Google “apec papua new guinea” and you will get over 3 million entries in seconds, confirming how the 2018 APEC Leaders Summit now underway in Port Moresby has put the Pacific Islands’ largest nation in the global spotlight.
The leaders of the grouping’s 21 member economies are making their way to Port Moresby for the November 17-18 international conference. The Asia-Pacific Economic Cooperation (APEC) was established in 1989 to create prosperity for the people of the region “through the promotion of balanced, inclusive, sustainable, innovative and secure growth” and by accelerating regional economic integration.
And for the first time, in the history of APEC, Pacific Island leaders have been invited to observe the summit proceedings. They will also meet Chinese President Xi Jinping on the sidelines of the conference.
Prime Minister Tuilaepa Dr. Sa’ilele Malielegaoi is among leaders from eight Pacific Island states, which recognise Beijing diplomatically, and have flown to Port Moresby. The others are P.N.G, Fiji, Vanuatu, the Federated States of Micronesia, the Cook Islands, Tonga and Niue.
The Pacific leaders will meet the Chinese President Xi Jinping on the sidelines of the regional economic summit in Port Moresby, where he is expected to make major announcements to advance China-Pacific relations.
Vice Foreign Minister Zheng Zeguang told a press briefing recently that the President will deliver a keynote address during his meeting with the Pacific leaders.

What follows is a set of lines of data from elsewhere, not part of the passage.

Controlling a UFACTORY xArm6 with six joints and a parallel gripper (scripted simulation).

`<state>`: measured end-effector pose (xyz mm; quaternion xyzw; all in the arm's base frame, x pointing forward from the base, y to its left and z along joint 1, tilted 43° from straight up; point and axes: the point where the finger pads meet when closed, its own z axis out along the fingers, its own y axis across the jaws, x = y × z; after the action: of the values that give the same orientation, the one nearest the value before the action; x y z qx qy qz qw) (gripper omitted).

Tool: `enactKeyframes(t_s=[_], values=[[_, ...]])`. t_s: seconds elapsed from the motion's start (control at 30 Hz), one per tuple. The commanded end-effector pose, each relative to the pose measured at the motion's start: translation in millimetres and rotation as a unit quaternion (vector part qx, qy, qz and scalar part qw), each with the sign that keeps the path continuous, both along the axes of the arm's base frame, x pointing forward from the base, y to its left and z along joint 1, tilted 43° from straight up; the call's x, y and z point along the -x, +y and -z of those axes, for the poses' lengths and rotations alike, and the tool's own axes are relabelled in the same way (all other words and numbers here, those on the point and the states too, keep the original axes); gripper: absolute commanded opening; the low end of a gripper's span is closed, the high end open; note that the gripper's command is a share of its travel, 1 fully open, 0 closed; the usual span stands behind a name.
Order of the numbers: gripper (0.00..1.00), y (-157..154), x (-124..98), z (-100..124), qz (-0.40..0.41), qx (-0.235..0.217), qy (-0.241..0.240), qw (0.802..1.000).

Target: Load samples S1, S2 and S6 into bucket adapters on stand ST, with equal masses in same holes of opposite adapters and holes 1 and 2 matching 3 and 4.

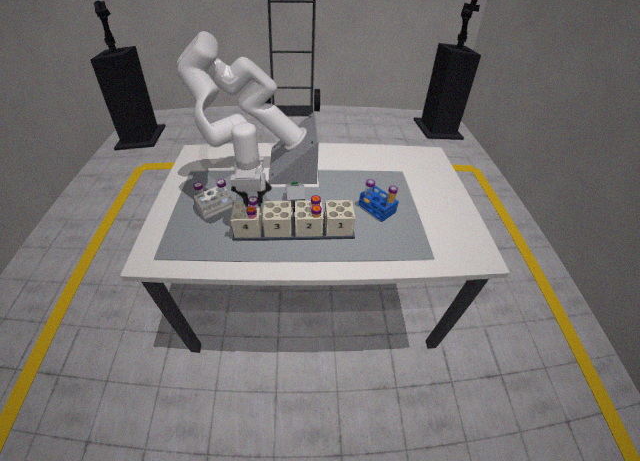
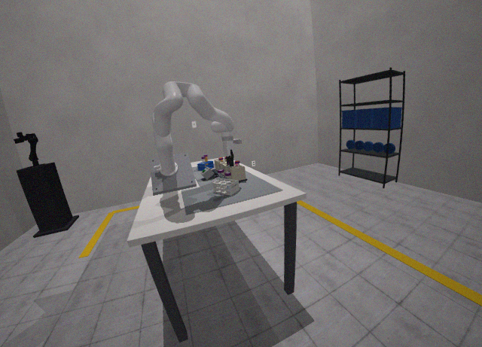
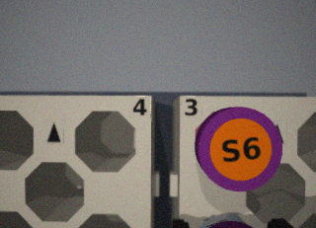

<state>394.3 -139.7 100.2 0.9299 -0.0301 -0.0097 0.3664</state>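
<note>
The black two-fingered gripper (image 1: 251, 200) (image 2: 230, 163) (image 3: 230, 225), fingers slightly spread, straddled an upright purple-capped clear tube (image 1: 252, 201) (image 3: 232, 225) in cream adapter 4 (image 1: 245, 227) (image 2: 237, 174), directly baseward of the orange-dotted S6 tube (image 1: 251, 211) (image 2: 236, 162) (image 3: 241, 149).

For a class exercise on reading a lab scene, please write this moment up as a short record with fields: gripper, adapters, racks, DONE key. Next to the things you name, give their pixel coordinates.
Gripper: open (image 1: 251, 199) (image 2: 230, 162) (image 3: 229, 224), around a purple-capped tube (image 1: 252, 200) (image 3: 231, 224)
Adapter 4 (image 1: 245, 232) (image 2: 238, 173) (image 3: 191, 139): that tube; S6 (image 1: 251, 211) (image 2: 236, 162) (image 3: 241, 149) in hole 3
Adapter 3 (image 1: 277, 232) (image 3: 144, 189): no tubes seen
Adapter 2 (image 1: 308, 232): two orange-dot tubes
Adapter 1 (image 1: 340, 232): no tubes seen
Blue rack (image 1: 378, 212) (image 2: 203, 165): two tubes
Pale rack (image 1: 214, 210) (image 2: 227, 190): two tubes
DONE key (image 1: 295, 183) (image 2: 203, 171): green; pressed or not, cannot tell
</note>
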Motion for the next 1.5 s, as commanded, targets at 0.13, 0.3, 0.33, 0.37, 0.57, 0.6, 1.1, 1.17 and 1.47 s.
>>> enactKeyframes(t_s=[0.13,0.3,0.33,0.37,0.57,0.6,1.1,1.17,1.47], values=[[0.44,3,-1,-4,-0.001,0.000,-0.001,1.000],[0.44,10,-2,-11,-0.001,0.000,-0.001,1.000],[0.44,11,-2,-13,-0.001,0.000,-0.001,1.000],[0.44,11,-2,-13,-0.001,0.000,-0.001,1.000],[0.44,18,-2,-20,-0.001,0.000,-0.001,1.000],[0.44,20,-2,-21,-0.001,0.000,-0.001,1.000],[0.44,37,-3,-40,-0.001,0.000,-0.002,1.000],[0.44,40,-3,-43,-0.001,0.000,-0.002,1.000],[0.44,52,-4,-57,-0.001,0.000,-0.002,1.000]])
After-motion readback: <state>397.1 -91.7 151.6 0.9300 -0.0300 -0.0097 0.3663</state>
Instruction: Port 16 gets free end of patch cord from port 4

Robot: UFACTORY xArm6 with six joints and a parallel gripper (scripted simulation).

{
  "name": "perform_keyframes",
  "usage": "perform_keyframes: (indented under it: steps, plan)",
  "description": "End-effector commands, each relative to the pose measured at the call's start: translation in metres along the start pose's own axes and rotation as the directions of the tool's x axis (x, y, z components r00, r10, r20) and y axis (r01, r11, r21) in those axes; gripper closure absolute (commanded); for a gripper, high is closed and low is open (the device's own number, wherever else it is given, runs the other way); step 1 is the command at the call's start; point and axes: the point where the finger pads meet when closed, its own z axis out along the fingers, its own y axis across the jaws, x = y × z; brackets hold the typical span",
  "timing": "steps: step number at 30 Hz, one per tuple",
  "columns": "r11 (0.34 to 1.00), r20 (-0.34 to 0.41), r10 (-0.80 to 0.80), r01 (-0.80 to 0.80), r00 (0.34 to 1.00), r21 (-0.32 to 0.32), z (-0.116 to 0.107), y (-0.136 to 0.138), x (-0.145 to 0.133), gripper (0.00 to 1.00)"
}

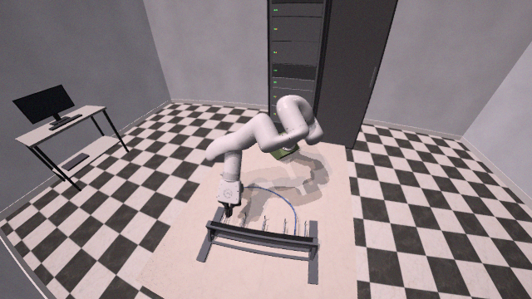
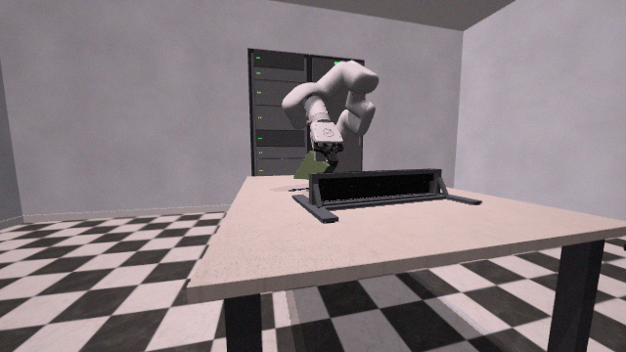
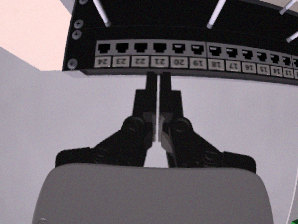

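your black two-finger gripper (image 1: 228,214) (image 2: 334,161) (image 3: 158,87) is clenched on nothing near port 21 of the dark metal rack (image 1: 262,237) (image 2: 376,172) (image 3: 150,69), blue cord (image 1: 287,200) still unplugged behind it; likely pre-grasp, so back off, open, fetch the free end.

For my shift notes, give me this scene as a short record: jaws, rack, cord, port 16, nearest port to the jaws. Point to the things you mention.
jaws (image 1: 228,215) (image 2: 333,161): shut, nothing between them
rack (image 1: 262,238) (image 2: 376,173) (image 3: 85,71): standing on the table (image 1: 249,274) (image 2: 391,235)
cord (image 1: 284,198): blue, curving from behind the rack's right part in the top view toward the arm
port 16 (image 3: 247,55): no plug seen in it
nearest port: looks like 21 (image 3: 160,48) in the wrist view
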Motion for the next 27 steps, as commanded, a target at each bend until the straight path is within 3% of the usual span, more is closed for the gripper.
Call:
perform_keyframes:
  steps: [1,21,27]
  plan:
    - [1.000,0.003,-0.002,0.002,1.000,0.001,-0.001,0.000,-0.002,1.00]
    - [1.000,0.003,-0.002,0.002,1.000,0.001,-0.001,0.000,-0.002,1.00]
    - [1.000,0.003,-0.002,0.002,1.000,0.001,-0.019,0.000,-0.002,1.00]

“President Xi will deliver a keynote speech to expound on China’s policies toward the Pacific island countries based on the approach of upholding justice and pursuing shared interests and the principles of sincerity, real results, affinity and good faith, and announce major cooperation measures to support the island countries’ development,” he said.
With the increasing geopolitical significance of the Pacific region—somewhat forced by China’s increasing influence and growing development cooperation with Pacific Island nations—there appears to be renewed interest in the region by traditional partners Australia and the U.S.
Australian Prime Minister Scott Morrison recently announced the establishment of a $2 billion infrastructure development fund, which would offer Pacific Island nations funding for infrastructure projects. Last month U.S. President Donald Trump signed into law a bill to create a $60 billion International Development Finance Corporation, which would oversee strategic investments in developing countries including the Asia Pacific region. Commentators have welcomed the renewed interest in the region by Canberra and the Washington D.C., but warned of the impact of the “dollar diplomacy”.
P.N.G, Fiji, Samoa, Vanuatu, the Federated States of Micronesia, the Cook Islands, Tonga and Niue—are in the box seat to benefit from any expansion in China’s development cooperation and assistance—in part due to their strict adherence to the One China Policy.
Increasing concerns at Pacific Island nations getting into debt-traps—courtesy of loans from China—were recently challenged by Samoa’s Ambassador to China, Tapusalaia Terry Toomata.
“I understand what you have asked is about some people’s anxiety with China’s presence in the Pacific and in Samoa. But China has been in the Pacific since the mid-1970s, when it first started developing relations with Samoa and Fiji in 1975.
“So, it is not new, and it’s not that China appeared there last year or the year before. China has been around for quite a while. So, this anxiety among other countries is unfounded.
“China’s infrastructure projects are normally visible to many people. China’s development advantage and strength is infrastructure that some of our donors don’t have. Some of them focus on areas like IT, HR, health and education but the strength of Chinese assistance is in infrastructure. And normally, some of our donors cannot undertake these projects,” he said, in an interview with Chinese publication Global Times.
The proposition being put forward by Samoa’s Ambassador to China will be embraced by the other Pacific Island nation governments. Today a lot more Pacific governments are doing business with the Chinese because often there are “no strings attached” to the development assistance.
However, the arrival of the Australians in this space—through its $2 billion infrastructure development fund as promised by its Prime Minister—introduces a new dynamic into these relationships. Will Samoa and other Pacific Island governments embrace this opportunity that awaits them? What are the opportunity costs that would come with signing up to this new Canberra-authored foreign policy? Will this new multi billion-dollar fund redefine the parameters of the Australia-Samoa bilateral relationship? What about the U.S. and where will it sit with its $60 billion International Development Finance Corporation?
It is definitely interesting times for the Pacific and we can only hope that our leaders— Prime Minister Tuilaepa Dr. Sa’ilele Malielegaoi and his colleagues—get the best deal for their citizens from an international economic talkfest, that at most times only benefits nations with larger economies. Even PNG is yet to maximise the benefits to grow its economy since it became a member of the regional economic grouping 25 years ago.
What do you think? Any way its Saturday and the end of another week. Have a blessed weekend Samoa!